• _Activity_: Transcribe the data in full; each line must match exactly.

• _Exercise data_:
---*---
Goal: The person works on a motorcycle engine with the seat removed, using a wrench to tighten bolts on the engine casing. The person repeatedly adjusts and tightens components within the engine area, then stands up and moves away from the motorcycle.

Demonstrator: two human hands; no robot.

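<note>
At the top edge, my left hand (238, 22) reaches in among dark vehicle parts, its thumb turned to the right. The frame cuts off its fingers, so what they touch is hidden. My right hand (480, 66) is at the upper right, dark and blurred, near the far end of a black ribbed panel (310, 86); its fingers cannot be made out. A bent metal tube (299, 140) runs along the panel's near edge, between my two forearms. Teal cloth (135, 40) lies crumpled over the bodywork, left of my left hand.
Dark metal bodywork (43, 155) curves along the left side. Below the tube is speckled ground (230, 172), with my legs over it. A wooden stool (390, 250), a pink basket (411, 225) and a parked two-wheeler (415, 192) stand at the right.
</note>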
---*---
• _Result of this exercise_:
Goal: The person works on a motorcycle engine with the seat removed, using a wrench to tighten bolts on the engine casing. The person repeatedly adjusts and tightens components within the engine area, then stands up and moves away from the motorcycle.

Demonstrator: two human hands; no robot.

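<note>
At the top edge, my left hand (238, 22) reaches in among dark vehicle parts, its thumb turned to the right. The frame cuts off its fingers, so what they touch is hidden. My right hand (480, 66) is at the upper right, dark and blurred, near the far end of a black ribbed panel (310, 86); its fingers cannot be made out. A bent metal tube (299, 140) runs along the panel's near edge, between my two forearms. Teal cloth (135, 40) lies crumpled over the bodywork, left of my left hand.
Dark metal bodywork (43, 155) curves along the left side. Below the tube is speckled ground (230, 172), with my legs over it. A wooden stool (390, 250), a pink basket (411, 225) and a parked two-wheeler (415, 192) stand at the right.
</note>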

There is nothing further to this exercise.